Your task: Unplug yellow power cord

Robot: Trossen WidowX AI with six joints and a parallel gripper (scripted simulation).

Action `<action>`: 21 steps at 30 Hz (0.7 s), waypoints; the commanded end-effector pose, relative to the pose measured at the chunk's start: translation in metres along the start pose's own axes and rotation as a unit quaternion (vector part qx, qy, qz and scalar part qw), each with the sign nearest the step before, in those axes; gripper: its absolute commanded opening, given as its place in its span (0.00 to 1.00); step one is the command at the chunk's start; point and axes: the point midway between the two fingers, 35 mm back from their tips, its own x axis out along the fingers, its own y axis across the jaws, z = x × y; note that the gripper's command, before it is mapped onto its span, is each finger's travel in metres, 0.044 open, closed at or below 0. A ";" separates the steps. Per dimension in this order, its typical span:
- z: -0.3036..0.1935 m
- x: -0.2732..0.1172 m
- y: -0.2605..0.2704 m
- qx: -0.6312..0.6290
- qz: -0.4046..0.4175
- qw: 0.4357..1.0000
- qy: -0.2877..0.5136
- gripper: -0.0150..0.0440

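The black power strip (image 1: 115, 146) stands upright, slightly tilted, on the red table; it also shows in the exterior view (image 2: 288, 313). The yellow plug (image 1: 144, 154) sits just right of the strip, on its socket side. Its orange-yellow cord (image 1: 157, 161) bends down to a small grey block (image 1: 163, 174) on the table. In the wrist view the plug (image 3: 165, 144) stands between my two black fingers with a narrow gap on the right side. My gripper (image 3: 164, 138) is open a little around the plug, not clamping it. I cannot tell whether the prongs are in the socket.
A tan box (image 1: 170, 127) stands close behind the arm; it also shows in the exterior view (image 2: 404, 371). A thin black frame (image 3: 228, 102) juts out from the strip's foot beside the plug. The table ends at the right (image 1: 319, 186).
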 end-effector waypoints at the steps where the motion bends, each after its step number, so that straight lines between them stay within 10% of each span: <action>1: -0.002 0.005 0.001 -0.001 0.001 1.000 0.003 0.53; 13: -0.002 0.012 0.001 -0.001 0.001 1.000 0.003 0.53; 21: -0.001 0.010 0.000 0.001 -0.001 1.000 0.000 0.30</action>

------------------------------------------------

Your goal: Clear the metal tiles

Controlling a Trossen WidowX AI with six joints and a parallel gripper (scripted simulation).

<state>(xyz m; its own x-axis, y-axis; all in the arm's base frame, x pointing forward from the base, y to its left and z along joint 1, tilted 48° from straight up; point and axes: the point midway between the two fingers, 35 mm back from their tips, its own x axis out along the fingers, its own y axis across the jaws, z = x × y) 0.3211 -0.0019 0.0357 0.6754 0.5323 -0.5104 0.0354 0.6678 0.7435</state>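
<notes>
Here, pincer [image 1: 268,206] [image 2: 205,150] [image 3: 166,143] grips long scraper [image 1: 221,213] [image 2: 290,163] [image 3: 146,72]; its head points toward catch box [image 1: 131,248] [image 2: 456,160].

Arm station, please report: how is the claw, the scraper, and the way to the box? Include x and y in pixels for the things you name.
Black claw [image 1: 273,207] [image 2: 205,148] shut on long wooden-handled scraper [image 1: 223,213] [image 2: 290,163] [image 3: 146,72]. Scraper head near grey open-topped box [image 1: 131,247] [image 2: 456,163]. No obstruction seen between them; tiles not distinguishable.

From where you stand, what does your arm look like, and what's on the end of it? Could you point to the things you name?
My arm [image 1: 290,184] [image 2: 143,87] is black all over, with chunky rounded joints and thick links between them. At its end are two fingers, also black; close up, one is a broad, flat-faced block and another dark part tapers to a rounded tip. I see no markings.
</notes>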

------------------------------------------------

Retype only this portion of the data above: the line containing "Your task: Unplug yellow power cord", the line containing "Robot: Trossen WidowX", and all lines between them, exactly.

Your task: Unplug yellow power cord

Robot: Trossen WidowX AI with six joints and a parallel gripper (scripted simulation).

That concludes the output for this exercise.